Department(s): Psychology

Dr. Lorraine E. Bahrick, Ph.D. is the Director of the Infant Development Lab and Professor of Psychology at FIU. She earned her B.A. from Hampshire College and her Ph.D. in Experimental/Cognitive Psychology from Cornell University. She conducts research focusing on the early development of attention, perception, learning and memory for social and nonsocial events in typically developing infants and children as well as in children of atypical development. Dr. Bahrick’s research is federally funded and has appeared in top journals in her field including Psychological Bulletin, Developmental Science, Journal of Experimental Psychology, Developmental Psychology, Child Development, Cognitive Psychology, Journal of Experimental Child Psychology, Infant Behavior and Development, and Developmental Psychobiology.

Research Areas

  • Development of multisensory perception, selective attention, social, and language functioning in infants, toddlers, and children of typical and atypical development.
  • New methods for assessing individual differences in multisensory attention skills (sustaining attention, shifting attention, matching audible and visual events) in infants, children, and adults.
  • Understanding developmental cascades: How basic attention skills in infancy serve as building blocks for later language and social development, and in turn, school readiness (e.g. self-regulation and preliteracy skills).


Dr. Bahrick’s research on infant and child cognitive and perceptual development has been continuously funded by federal research grants since 1983. She has published over 90 scientific articles on these topics. Most recently, she and her colleagues were awarded two five-year research grants from the National Institutes of Health (NIH)/National Institute of Child Health & Human Development (NICHD).
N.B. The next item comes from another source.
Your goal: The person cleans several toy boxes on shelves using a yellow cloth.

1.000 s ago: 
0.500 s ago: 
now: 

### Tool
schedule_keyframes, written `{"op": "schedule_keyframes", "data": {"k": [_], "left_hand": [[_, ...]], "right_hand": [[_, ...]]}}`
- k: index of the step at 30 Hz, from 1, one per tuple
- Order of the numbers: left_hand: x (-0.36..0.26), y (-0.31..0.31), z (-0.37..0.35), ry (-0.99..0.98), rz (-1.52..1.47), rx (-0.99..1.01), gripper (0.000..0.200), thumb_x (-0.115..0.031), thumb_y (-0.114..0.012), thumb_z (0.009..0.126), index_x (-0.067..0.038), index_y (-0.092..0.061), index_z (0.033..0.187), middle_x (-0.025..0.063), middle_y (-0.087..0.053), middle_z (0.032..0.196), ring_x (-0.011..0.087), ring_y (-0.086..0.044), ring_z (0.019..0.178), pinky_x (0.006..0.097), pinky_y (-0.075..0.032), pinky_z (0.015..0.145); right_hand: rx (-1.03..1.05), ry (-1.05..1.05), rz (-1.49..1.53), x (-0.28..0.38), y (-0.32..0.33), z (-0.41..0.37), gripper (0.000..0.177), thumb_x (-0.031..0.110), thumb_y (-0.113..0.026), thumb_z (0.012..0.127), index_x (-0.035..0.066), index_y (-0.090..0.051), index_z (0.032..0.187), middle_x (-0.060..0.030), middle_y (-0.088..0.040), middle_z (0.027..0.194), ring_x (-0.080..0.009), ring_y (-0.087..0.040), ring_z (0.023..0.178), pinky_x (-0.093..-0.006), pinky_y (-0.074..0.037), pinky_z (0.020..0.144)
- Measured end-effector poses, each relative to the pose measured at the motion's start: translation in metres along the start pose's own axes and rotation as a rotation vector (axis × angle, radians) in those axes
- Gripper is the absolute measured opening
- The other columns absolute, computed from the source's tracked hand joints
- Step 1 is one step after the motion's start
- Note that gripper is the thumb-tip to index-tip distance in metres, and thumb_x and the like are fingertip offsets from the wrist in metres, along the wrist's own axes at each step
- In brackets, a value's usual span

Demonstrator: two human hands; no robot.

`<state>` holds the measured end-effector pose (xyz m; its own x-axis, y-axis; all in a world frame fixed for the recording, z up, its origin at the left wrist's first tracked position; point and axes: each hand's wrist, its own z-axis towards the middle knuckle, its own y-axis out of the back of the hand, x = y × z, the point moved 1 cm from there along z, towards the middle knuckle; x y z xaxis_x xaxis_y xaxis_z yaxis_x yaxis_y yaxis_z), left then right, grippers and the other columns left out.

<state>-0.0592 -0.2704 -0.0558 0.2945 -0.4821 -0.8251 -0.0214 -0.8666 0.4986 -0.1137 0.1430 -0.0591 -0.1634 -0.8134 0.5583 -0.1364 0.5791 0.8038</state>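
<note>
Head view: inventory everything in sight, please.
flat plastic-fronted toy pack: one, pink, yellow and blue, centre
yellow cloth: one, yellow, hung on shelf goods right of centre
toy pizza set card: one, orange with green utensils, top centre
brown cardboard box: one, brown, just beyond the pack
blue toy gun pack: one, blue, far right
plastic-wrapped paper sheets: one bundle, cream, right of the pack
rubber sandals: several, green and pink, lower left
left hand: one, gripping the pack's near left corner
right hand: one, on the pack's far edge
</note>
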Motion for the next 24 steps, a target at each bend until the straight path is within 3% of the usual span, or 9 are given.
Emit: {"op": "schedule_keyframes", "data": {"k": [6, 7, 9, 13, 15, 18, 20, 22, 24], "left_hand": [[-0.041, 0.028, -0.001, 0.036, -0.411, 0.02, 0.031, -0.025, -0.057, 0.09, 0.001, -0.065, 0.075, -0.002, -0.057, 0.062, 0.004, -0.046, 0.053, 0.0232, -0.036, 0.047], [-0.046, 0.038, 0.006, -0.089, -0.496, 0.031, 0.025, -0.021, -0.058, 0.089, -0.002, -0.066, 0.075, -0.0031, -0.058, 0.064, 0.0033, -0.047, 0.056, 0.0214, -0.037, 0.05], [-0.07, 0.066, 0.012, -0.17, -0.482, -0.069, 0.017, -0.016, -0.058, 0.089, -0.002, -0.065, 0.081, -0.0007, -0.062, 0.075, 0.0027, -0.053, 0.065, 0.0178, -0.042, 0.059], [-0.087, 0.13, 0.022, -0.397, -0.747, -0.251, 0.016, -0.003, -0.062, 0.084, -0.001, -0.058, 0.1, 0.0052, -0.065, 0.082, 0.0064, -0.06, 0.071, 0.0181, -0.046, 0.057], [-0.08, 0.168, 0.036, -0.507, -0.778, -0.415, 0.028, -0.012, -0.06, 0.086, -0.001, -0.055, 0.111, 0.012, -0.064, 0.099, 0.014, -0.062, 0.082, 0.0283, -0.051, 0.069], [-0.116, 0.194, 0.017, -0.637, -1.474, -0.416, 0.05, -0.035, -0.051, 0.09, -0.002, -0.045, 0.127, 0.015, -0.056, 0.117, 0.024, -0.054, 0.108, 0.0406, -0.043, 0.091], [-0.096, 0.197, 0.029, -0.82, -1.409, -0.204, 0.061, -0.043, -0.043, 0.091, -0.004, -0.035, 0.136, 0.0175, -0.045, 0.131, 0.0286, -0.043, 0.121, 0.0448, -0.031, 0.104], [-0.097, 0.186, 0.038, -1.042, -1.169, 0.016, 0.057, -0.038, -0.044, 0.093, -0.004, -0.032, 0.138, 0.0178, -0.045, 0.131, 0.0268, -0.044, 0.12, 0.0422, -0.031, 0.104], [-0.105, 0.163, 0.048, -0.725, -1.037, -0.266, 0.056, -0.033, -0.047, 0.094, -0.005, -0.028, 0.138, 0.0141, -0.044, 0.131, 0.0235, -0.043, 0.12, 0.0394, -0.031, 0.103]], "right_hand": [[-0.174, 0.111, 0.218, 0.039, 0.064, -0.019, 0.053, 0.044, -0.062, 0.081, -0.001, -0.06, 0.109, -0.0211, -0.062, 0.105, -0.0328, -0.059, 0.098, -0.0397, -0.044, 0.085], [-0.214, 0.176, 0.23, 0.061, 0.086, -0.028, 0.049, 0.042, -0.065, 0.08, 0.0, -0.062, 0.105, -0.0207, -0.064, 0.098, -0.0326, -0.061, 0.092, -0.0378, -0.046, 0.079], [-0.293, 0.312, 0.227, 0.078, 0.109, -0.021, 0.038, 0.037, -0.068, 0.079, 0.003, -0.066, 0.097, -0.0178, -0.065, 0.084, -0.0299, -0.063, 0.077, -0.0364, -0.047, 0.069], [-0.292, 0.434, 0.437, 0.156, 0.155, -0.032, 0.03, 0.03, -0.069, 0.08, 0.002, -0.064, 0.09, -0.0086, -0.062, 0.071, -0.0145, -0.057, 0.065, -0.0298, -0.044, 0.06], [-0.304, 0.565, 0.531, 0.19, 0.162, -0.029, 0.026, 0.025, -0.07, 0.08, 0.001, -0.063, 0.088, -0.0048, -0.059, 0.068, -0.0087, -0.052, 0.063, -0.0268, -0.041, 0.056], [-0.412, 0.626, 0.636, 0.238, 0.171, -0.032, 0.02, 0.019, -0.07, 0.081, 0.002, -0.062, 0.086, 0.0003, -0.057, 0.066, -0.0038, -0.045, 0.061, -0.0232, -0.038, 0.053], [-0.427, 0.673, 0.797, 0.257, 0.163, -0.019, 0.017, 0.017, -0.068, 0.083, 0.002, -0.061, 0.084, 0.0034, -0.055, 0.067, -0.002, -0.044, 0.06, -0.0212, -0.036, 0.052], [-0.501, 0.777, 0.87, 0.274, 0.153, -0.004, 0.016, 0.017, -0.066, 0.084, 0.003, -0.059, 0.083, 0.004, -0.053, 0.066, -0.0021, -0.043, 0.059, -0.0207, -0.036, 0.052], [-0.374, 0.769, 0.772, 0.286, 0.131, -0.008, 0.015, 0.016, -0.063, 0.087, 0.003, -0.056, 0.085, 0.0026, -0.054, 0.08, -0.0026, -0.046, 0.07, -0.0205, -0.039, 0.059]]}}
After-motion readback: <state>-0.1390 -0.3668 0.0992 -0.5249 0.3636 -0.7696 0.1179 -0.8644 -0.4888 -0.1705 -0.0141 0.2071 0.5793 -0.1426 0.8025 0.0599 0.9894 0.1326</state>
One award is to investigate the development of infant attention skills and how they serve as a foundation for language, social functioning, and school readiness in childhood using two new individual differences measures created by Dr. Bahrick and her research team. The other implements these new individual difference measures across a network of 13 research labs to generate preliminary norms characterizing the typical development of multisensory attention skills and language and social outcomes across the first six years of life. This will serve as a basis for identifying atypical development and informing early interventions.